Outras crianças dizem ter sido separadas de suas famílias durante os inúmeros ataques terrestres e bombardeios do ano passado. Muitas vezes, os grupos de crianças (algumas vezes com idades a partir de 7 anos) eram conduzidos por um professor ou combatente rebelde através das montanhas de Nuba até Yida - uma dura jornada que costuma levar 10 dias a pé.
A cabana de Haidar, a número 60 no acampamento infantil, é compartilhada com três outros garotos. Nenhum deles possui um mosquiteiro, embora a malária aqui seja desenfreada e muitas vezes fatal.
Um de seus colegas de quarto, Jazooli, não tem ideia de onde estão seus pais. Outro, Mohamed, contou que seus pais o abandonaram.
Haidar era escravo, tendo sido raptado por cavaleiros árabes aos 6 anos, junto ao irmão, e obrigado a pastorear cabras em cativeiro. A escravidão era um problema grave durante a guerra civil entre norte e sul, e parece estar em alta novamente. Os sequestradores recentemente mataram o irmão de Haidar, disse ele. Haidar fugiu, encontrando outros garotos pelo caminho e praticamente desistindo de seus pais.

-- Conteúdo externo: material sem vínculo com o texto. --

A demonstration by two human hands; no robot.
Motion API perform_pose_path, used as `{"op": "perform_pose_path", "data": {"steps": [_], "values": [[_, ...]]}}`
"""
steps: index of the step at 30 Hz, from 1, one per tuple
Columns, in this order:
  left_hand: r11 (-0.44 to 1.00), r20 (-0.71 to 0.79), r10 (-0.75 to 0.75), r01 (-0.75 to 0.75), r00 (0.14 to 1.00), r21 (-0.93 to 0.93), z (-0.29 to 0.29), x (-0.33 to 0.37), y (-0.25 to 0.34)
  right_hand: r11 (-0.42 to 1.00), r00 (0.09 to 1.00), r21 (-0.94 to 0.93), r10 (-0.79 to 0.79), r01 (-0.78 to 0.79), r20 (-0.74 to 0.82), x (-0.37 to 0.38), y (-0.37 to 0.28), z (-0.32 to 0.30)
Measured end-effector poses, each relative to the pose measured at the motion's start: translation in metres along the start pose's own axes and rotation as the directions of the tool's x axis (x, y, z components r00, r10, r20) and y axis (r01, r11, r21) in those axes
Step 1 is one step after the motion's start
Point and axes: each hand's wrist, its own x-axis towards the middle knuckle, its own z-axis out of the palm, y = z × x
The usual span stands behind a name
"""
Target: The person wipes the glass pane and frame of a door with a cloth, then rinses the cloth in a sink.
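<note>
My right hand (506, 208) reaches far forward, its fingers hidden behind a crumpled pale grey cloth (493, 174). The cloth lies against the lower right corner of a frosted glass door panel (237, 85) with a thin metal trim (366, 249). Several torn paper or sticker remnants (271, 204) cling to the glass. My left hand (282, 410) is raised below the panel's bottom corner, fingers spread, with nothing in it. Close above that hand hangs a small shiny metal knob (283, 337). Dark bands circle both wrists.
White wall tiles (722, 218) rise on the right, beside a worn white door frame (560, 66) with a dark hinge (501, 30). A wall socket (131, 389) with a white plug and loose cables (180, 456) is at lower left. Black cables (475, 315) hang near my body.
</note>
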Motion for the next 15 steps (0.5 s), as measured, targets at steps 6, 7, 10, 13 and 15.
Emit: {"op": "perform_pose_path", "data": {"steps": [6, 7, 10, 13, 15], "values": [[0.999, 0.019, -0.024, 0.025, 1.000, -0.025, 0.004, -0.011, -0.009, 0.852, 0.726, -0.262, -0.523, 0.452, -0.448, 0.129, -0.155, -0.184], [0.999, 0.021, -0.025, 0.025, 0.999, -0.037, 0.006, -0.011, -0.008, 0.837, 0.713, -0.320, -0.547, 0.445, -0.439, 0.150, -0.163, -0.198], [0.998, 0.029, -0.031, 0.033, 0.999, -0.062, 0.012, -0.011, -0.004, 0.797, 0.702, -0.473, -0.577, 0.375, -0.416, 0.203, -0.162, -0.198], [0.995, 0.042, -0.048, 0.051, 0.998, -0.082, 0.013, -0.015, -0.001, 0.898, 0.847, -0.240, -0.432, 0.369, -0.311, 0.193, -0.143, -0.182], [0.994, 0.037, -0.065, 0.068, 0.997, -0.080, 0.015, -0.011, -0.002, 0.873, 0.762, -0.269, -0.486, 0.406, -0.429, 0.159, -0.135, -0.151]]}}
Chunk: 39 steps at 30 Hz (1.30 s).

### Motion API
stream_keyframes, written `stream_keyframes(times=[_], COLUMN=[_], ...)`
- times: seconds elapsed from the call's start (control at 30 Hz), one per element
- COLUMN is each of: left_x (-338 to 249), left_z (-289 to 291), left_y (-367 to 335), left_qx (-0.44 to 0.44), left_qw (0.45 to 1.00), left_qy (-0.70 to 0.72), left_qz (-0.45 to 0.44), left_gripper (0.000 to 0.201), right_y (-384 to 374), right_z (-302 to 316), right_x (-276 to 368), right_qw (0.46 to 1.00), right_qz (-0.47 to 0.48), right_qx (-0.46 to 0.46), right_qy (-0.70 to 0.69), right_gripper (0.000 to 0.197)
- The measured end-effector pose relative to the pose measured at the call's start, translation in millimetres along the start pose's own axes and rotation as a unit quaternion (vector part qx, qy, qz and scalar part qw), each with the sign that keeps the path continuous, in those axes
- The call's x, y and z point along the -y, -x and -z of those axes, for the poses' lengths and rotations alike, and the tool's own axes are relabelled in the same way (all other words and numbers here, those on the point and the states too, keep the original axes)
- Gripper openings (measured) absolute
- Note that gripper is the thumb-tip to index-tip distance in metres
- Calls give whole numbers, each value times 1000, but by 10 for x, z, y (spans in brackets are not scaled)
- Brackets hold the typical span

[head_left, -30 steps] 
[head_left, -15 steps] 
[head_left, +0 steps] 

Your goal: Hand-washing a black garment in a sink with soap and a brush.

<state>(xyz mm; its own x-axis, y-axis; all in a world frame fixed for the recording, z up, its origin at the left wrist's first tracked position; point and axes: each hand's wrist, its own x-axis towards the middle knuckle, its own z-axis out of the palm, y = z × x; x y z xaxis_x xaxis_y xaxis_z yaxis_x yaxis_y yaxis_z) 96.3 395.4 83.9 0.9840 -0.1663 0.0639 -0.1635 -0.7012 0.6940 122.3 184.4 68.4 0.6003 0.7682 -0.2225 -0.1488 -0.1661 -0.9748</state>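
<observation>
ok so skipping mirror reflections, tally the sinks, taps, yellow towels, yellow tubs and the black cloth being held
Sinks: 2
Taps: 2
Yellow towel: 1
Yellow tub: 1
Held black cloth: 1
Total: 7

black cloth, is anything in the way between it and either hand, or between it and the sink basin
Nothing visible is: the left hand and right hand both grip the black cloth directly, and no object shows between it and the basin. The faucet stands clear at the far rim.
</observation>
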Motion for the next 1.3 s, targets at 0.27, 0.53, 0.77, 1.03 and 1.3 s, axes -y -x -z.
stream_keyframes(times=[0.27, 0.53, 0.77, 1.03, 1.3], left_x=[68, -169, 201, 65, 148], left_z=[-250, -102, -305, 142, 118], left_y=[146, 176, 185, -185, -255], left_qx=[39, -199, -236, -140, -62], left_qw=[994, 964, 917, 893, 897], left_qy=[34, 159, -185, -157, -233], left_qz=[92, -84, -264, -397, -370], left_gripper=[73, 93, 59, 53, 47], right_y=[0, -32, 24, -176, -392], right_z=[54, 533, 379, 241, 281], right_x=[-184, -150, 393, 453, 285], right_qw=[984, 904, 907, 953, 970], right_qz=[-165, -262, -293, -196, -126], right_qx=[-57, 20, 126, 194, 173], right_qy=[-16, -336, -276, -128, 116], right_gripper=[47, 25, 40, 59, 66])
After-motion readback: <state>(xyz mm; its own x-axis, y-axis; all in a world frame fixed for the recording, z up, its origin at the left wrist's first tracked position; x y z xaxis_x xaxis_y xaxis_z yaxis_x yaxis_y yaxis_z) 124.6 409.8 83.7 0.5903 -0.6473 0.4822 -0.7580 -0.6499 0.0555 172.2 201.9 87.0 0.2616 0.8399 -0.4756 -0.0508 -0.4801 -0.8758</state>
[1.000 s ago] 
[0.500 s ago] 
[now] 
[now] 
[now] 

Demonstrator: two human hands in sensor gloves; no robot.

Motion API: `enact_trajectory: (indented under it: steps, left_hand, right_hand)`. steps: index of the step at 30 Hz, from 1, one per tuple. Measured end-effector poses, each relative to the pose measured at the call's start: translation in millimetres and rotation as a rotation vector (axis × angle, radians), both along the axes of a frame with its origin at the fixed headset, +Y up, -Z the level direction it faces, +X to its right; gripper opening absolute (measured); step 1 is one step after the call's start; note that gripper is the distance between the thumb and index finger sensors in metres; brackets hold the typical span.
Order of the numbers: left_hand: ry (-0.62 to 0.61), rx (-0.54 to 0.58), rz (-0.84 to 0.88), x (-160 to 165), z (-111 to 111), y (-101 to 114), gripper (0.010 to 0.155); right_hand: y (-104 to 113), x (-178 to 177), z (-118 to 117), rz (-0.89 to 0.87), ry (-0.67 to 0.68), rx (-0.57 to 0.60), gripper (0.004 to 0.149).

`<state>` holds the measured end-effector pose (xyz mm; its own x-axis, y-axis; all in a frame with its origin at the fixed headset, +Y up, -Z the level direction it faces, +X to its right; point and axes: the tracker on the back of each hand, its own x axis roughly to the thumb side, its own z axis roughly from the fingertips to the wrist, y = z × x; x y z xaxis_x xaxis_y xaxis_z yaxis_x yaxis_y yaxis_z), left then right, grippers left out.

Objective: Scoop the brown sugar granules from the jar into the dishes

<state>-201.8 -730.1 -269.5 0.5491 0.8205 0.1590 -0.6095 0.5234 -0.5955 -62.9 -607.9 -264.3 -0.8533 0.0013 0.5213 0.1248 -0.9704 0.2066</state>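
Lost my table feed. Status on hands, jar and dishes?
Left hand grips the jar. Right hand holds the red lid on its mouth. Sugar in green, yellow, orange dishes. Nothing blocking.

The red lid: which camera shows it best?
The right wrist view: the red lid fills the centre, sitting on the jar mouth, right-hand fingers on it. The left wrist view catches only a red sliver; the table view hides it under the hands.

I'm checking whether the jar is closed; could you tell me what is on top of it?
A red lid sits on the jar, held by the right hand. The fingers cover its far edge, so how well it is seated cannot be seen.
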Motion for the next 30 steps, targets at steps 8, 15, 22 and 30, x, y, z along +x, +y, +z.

"Não me lembro do rosto dos meus pais", sussurrou ele.
Os líderes do acampamento de voluntários estão exasperados. Eles estão tentando manter o local limpo, ordenando que as crianças varram o chão com galhos e limpem as panelas com areia.
"Mas a menos que a guerra termine, a situação ficará muito difícil", disse Ahmed Mamoun, um voluntário. "Não vejo como essas crianças possam encontrar seus pais."